Tenho vários retratos
meus, um deles desenhado com muito capricho, também em várias sessões, por
Cândido Portinari. Mas o meu jeito de ser, meio triste e meio bobo, está mesmo
naquele retrato feito pelo pintor Dorival Caymmi.
GENARO DE CARVALHO – Tapeceiro e
Pintor
Caymmi é o repórter e
o poeta do mar. Considero-o um dos mais importantes e dignos representantes
desta cidade. Homem do povo, com aspirações, temperamento e vivência desse
povo. A sua poesia é um canto, um canto
de amor.
MÁRIO CRAVO – Escultor
Caymmi representa
perfeitamente a ideia que temos da cultura e da sensibilidade baiana. A amizade
que não somente eu, mas a Bahia tem com Caymmi, data de muitos anos. A Bahia é
Dorival.
VINICIUS DE MORAES – poeta (1970)
“ Acontece que eu sou
baiano” – disse ele, num de seus melhores sambas. E é realmente difícil
encontrar alguém mais baianamente dengoso que Caymmi, apesar de sua grande
quilometragem carioca. Sua barriga redonda e cheia de ritmo que, parece dançar
por conta própria quando ele canta – a barriga de um homem que viveu e amou a
vida -, é o retrato da Bahia. Como, de resto, sua cor; a malemolência de seus
olhos, quando interpreta; e o balanço gordo
e descansado do seu samba: samba que parece ter o visgo gostoso do ar da
Bahia, feito de calor e brisa; o quebranto de suas ladeiras, por onde as
baianas descem desmanchando as ancas; a
untuosidade pungente de suas comidas e seus pirões afrodisíacos e a misteriosa
claridade de seu luar, que o fez dizer, num verso de mais alta poesia, em sua
canção sobre a lagoa do Abaeté; “ a noite tá que é um dia...”
Caymmi constitui, a
meu ver como Pixinguinha, Noel Rosa, Antonio Carlos Jobim e agora, despontando
no amanhecer, Chico Buarque, um dos cinco grandes solitários da música popular
brasileira. E assim é meu Caymmi: grande
sábio, vasto, intenso; um excelso mandarim baiano, que ainda representa melhor
que ninguém esse berço mestiço da nacionalidade que é sua Bahia nativa, onde os
preconceitos não têm cor e a falta de bossa não tem vez.
CLOVIS GRACIANO - Pintor e desenhista
O desenho e a pintura
de Caymmi são quase de um profissional, embora ele não dê importância a isso.
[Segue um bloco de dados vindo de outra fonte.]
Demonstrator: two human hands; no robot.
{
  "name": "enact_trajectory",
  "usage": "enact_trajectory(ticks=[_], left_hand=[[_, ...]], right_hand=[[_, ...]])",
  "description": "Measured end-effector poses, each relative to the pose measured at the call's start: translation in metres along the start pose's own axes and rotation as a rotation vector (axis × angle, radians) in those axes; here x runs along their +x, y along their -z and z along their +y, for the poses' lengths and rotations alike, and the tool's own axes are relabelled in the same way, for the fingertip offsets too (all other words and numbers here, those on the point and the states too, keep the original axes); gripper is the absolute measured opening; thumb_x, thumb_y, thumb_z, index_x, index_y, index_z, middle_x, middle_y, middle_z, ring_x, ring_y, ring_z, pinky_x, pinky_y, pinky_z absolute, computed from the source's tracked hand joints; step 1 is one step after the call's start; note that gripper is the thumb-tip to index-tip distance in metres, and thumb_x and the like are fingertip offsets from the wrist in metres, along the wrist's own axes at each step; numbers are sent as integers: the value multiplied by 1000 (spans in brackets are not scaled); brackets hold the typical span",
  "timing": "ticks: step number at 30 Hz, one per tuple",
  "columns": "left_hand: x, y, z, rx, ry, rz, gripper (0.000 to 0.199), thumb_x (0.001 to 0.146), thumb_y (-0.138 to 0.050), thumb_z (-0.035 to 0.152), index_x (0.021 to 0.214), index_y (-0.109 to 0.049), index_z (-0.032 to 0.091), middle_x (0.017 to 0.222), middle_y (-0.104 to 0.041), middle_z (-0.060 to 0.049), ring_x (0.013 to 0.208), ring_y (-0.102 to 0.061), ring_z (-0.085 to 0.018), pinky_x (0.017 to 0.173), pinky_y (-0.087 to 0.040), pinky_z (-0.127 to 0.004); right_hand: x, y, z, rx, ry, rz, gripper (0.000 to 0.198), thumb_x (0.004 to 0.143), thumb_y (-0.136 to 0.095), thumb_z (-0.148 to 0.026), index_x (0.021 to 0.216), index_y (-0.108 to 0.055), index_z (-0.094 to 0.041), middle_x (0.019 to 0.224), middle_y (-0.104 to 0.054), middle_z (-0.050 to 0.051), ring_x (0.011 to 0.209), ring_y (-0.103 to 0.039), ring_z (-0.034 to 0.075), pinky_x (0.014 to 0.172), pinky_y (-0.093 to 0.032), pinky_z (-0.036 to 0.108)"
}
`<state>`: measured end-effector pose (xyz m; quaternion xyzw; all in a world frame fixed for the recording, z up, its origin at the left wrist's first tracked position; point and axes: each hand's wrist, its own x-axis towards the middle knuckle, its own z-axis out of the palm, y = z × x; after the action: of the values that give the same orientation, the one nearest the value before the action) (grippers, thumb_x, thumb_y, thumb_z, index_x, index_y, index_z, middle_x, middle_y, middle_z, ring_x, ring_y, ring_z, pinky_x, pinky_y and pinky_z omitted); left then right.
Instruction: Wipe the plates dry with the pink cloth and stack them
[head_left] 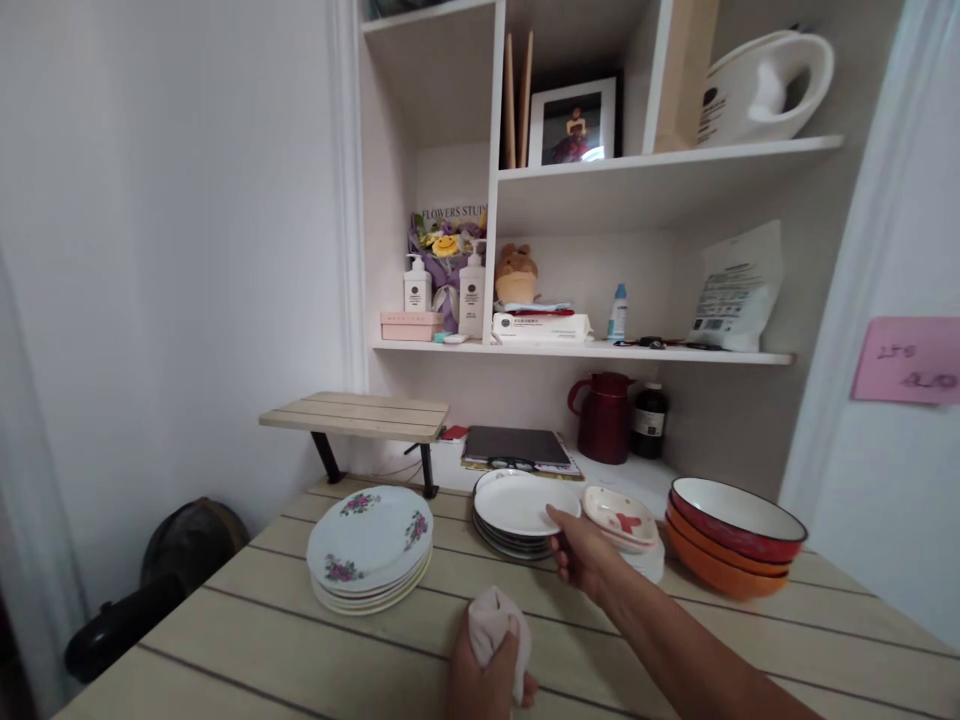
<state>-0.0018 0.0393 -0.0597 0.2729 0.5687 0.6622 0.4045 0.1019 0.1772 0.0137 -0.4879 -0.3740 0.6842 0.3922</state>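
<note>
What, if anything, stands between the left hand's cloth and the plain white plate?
Nothing visible; tabletop shows between the cloth in the left hand and the plain white plate, whose right edge the right hand holds.

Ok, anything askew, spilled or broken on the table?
Only mildly: the top white plate sits off-centre on the middle stack. The right grip is on its rim, which probably explains the offset. I see no spill or visible damage, though the lower plates are mostly hidden.
</note>
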Motion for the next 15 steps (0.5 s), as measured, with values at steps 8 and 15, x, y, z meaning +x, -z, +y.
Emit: enact_trajectory(ticks=[8, 15], left_hand=[[1, -2, -2, -46, 14, -8, 58, 56, -76, 58, 94, -58, 18, 58, -61, 3, 37, -51, -11, 35, -38, -21], [7, 0, -8, -74, -2, -26, 60, 54, -76, 58, 93, -57, 18, 57, -60, 4, 35, -52, -12, 33, -37, -22]], right_hand=[[-17, 4, 1, 96, -40, 22, 29, 92, -52, -33, 67, -49, -18, 42, -52, -5, 32, -44, 8, 46, -51, 25], [-28, 9, 5, 134, -78, -105, 31, 92, -50, -39, 75, -57, -14, 54, -64, 3, 45, -61, 14, 60, -56, 31]])
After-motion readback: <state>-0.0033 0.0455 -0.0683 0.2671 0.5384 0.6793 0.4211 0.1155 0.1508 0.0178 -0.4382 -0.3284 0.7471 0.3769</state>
Tem grande facilidade para desenhar, transmitindo perfeitamente bem o que ele
pensa e transformando em desenho tudo o que ele quer, com grande inspiração e
técnica bem realizada. Mesmo que se ignorasse o nome de Caymmi como compositor
e músico e só se conhecesse o pintor, mesmo assim ele estaria à altura de
vários pintores que fazem sucesso.
Caymmi não está preso
a uma escola. Ele faz parte da arte contemporânea, que vem desde o
impressionismo e vai até as formas mais avançadas. Ele é mais equilibrado e,
como é um pintor que usa mais os temas da Bahia, sabe interpretá-los dentro
dessa escola, dentro dessa maneira de pintar.
Caymmi, para mim, está
entre os pintores de renome do Brasil. Está muito bem colocado e não faz feio
entre eles.
CARIBÉ – Desenhista e
Pintor
Caymmi não tem época.
Ele é específico, é a força vital e a poesia de nossa terra. Caymmi é o dengo
da Bahia, é a saudade da Bahia, é a tristeza da Bahia, as praias, é o sol.